Rural bus services cut or nonexistent

Letters

Outside of towns and cities, people can be stranded by poor public transport, writes Judith Laity

Deserted rural bus stop on a rainy day in the Oxfordshire countryside
‘There are no services at the weekend and nothing at all during holiday weeks,’ writes Judith Laity. Photograph: Rex/Shutterstock
‘There are no services at the weekend and nothing at all during holiday weeks,’ writes Judith Laity. Photograph: Rex/Shutterstock

Last modified on Mon 14 Dec 2020 13.35 EST

John Bourn (Letters, 10 December) may be correct, in his response to Lynsey Hanley (The myth of a reactionary ‘red wall’ obscures the causes of the north-south divide, 8 December), to assert that millions of people in the north manage to get around without driving. However, this assertion depends on where you live. Mr Bourn lives in Gateshead, where buses may well be plentiful, but would he spare a thought for those people stranded in rural districts across the north (and elsewhere), where bus services are rudimentary or nonexistent thanks to years of underfunding and neglect resulting from deregulation?

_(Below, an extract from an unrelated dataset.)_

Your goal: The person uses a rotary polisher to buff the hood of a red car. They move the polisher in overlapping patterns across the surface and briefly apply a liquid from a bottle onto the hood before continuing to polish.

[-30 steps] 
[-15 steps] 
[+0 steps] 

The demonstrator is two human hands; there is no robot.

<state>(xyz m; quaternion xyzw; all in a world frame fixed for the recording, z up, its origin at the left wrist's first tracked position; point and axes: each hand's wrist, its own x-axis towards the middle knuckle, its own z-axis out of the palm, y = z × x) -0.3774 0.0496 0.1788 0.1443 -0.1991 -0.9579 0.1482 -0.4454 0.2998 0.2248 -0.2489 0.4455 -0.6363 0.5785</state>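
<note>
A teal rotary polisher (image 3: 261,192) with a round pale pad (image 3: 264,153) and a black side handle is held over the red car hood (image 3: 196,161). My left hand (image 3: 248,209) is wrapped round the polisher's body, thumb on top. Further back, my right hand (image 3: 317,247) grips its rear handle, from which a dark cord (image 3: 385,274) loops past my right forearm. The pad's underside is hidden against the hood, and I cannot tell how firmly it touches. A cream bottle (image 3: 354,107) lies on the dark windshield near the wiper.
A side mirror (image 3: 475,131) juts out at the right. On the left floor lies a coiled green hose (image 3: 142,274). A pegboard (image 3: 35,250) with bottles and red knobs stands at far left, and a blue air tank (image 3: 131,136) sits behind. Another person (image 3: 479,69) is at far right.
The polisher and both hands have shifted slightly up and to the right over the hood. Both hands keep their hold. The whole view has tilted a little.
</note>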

My village could claim a rudimentary bus service until April 2019, when it was axed. There is now only one bus a day, which transports students to and from York College. There are no services at the weekend and nothing at all during holiday weeks. Despite efforts to improve service provision, campaigners are repeatedly informed that this service is sufficient for our needs.

To realise this government’s plans for a green revolution, surely we should begin by providing clean, efficient and affordable public transport across all of the country?